Treat input string p_s as following the Comma Separated Values (csv) format 
(not delimited, but separated) and break it into an array of strings (fields) 
returned to the caller. This is overkill for the most common case
of simple separated strings that do not contain the separator char and are 
not quoted, but if they are double quoted fields, this will handle them 
appropriately including the quoting of " within the field.

We comply with RFC4180 on CSV format (for what it is worth) while also 
handling the mentioned common variants like backwacked quotes and 
backwacked separators in non-double quoted fields that Excel produces.

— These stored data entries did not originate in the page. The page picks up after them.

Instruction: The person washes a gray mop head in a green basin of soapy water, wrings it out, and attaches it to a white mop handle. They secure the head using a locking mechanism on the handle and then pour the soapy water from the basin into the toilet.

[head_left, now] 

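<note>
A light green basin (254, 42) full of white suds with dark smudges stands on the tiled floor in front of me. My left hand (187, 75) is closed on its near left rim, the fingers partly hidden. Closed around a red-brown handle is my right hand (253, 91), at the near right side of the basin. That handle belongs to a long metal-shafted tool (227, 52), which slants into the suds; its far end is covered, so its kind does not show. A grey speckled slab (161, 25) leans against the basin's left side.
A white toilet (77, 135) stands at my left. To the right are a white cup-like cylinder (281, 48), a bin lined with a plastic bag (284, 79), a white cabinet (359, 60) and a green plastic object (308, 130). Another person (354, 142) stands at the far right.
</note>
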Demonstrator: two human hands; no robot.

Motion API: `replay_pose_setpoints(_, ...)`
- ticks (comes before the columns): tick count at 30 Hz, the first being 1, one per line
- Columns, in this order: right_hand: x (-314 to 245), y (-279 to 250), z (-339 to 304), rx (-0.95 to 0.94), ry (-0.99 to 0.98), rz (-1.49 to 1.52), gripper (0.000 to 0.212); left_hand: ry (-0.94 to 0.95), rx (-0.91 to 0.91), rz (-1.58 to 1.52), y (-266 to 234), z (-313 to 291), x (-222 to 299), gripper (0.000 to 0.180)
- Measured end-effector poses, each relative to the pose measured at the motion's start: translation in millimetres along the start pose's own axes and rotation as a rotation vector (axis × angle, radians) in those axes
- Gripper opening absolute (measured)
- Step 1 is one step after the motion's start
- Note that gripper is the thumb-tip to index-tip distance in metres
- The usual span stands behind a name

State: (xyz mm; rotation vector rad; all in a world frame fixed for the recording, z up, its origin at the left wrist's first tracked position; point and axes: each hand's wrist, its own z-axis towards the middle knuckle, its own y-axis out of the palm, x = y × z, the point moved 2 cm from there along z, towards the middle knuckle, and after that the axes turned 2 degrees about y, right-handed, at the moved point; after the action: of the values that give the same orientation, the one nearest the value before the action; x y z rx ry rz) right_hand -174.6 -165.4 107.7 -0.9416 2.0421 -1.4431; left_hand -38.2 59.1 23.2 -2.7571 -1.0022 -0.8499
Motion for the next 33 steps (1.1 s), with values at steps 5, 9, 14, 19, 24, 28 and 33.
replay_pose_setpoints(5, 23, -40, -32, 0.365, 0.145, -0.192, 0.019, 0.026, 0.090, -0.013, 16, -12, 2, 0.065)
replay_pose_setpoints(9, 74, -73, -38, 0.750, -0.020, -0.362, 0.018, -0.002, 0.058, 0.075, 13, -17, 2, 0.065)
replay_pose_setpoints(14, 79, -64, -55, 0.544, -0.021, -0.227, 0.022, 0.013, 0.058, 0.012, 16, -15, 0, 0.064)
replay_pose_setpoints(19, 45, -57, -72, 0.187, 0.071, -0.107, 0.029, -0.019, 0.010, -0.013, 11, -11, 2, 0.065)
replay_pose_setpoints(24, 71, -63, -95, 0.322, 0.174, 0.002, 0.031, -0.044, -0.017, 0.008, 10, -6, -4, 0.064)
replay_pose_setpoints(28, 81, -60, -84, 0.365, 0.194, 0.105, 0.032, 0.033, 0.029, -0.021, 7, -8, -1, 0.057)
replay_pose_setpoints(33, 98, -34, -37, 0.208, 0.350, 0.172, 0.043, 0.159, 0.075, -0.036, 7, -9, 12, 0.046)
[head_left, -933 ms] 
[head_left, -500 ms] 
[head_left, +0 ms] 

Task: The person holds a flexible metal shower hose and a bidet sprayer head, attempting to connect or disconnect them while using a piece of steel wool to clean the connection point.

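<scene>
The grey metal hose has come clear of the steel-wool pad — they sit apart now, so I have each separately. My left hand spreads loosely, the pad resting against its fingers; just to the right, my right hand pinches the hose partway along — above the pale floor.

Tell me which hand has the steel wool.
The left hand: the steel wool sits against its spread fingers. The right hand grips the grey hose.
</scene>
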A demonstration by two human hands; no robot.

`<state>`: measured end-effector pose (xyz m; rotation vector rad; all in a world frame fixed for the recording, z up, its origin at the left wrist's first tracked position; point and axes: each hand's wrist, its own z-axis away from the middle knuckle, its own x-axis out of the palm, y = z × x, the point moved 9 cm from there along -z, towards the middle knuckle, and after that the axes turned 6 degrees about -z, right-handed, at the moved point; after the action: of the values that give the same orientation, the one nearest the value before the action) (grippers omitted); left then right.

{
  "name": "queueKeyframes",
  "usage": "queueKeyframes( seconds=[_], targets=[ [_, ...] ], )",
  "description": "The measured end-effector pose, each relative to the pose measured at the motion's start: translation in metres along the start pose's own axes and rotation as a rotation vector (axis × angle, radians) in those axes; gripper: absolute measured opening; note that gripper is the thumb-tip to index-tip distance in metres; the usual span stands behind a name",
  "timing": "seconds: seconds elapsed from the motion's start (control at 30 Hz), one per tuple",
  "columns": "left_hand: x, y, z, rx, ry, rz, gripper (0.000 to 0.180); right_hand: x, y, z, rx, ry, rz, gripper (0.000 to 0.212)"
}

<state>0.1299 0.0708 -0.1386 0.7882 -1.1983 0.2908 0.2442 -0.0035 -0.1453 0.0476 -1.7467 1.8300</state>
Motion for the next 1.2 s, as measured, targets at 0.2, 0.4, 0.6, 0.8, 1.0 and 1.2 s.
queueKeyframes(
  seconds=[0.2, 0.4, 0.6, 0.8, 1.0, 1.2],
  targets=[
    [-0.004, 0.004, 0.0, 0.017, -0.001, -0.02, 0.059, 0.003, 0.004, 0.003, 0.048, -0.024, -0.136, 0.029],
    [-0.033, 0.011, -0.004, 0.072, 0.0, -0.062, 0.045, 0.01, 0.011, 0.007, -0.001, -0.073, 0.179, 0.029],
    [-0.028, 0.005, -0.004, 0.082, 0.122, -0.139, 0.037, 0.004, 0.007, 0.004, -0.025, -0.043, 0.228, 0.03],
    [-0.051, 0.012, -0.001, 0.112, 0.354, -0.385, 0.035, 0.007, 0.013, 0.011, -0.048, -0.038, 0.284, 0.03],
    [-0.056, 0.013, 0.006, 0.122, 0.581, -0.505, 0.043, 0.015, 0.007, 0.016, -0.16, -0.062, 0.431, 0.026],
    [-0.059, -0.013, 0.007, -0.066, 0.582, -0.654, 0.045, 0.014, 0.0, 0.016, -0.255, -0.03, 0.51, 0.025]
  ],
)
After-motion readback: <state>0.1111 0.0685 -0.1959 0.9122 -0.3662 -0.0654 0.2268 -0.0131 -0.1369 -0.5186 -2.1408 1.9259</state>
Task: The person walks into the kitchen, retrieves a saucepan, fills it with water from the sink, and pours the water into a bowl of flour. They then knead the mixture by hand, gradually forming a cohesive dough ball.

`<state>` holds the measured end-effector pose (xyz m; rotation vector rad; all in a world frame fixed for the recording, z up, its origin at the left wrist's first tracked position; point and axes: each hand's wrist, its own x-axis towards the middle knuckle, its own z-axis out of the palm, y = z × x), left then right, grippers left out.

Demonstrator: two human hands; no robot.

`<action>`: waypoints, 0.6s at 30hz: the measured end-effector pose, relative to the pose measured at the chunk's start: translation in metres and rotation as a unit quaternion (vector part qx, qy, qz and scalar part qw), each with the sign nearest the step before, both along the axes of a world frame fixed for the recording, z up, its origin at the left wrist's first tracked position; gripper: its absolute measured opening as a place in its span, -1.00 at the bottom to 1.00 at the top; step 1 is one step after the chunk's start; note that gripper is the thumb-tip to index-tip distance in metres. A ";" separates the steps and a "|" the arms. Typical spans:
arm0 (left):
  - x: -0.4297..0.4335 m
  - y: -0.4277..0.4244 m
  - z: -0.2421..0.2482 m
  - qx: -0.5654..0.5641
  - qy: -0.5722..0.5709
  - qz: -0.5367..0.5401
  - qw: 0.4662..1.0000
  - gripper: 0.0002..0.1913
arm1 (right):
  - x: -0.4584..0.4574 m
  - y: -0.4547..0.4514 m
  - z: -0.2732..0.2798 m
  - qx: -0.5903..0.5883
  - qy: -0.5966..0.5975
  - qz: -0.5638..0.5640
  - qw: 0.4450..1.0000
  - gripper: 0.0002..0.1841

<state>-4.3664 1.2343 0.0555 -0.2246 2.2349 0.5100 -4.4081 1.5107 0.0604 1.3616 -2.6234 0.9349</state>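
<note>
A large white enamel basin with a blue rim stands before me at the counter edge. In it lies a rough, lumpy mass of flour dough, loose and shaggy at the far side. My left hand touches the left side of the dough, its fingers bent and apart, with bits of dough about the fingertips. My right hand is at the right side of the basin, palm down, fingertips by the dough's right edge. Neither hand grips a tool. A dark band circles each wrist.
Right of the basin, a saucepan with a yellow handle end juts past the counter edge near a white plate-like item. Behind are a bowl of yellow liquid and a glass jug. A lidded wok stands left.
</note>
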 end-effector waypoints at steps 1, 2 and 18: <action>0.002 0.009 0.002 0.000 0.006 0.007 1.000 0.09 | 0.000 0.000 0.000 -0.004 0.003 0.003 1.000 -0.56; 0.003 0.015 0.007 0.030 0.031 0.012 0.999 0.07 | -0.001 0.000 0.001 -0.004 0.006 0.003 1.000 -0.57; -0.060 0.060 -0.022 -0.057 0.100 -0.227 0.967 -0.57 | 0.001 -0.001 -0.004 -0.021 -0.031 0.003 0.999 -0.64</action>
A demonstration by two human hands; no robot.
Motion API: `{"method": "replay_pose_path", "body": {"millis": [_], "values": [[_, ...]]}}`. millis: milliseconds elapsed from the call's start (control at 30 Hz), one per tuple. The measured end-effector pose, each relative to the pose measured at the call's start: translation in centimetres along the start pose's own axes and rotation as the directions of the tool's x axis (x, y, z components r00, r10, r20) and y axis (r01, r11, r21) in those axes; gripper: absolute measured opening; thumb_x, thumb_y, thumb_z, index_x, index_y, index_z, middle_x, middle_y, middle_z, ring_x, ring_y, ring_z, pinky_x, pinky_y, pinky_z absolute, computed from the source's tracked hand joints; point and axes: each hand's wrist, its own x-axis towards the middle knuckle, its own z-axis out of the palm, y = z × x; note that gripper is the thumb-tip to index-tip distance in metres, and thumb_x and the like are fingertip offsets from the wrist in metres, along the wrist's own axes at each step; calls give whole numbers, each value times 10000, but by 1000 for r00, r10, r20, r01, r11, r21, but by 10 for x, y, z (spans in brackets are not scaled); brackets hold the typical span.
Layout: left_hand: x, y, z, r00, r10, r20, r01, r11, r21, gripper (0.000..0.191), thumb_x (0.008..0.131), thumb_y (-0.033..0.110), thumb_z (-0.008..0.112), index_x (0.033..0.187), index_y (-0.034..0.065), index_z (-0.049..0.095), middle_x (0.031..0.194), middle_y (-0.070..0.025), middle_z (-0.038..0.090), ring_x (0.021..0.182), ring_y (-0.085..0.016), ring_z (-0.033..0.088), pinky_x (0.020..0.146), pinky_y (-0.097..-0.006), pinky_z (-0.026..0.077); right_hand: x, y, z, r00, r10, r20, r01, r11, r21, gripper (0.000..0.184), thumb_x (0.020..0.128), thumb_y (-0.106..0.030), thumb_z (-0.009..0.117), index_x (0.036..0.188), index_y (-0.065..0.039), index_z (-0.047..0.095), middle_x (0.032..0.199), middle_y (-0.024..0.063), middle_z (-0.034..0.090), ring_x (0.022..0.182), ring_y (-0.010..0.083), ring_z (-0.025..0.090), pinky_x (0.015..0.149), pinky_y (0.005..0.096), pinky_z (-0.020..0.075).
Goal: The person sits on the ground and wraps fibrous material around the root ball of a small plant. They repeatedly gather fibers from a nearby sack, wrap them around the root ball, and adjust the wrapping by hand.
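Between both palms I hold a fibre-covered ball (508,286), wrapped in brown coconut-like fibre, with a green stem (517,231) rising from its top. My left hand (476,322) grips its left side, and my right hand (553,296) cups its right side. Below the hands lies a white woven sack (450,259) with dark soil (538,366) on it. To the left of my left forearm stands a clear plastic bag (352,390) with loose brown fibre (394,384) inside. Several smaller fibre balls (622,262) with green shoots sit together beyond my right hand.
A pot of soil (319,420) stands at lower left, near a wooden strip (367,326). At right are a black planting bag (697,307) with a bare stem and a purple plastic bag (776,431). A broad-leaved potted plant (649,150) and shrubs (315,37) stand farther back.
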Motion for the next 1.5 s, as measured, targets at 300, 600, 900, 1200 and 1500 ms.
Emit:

See https://www.loc.gov/preservation/digital/formats/fdd/fdd000323.shtml

*/
--
/*
MIT License

Copyright (c) 2021 Lee Lindley

Permission is hereby granted, free of charge, to any person obtaining a copy
of this software and associated documentation files (the "Software"), to deal
in the Software without restriction, including without limitation the rights
to use, copy, modify, merge, publish, distribute, sublicense, and/or sell
copies of the Software, and to permit persons to whom the Software is
furnished to do so, subject to the following conditions:

The above copyright notice and this permission notice shall be included in all
copies or substantial portions of the Software.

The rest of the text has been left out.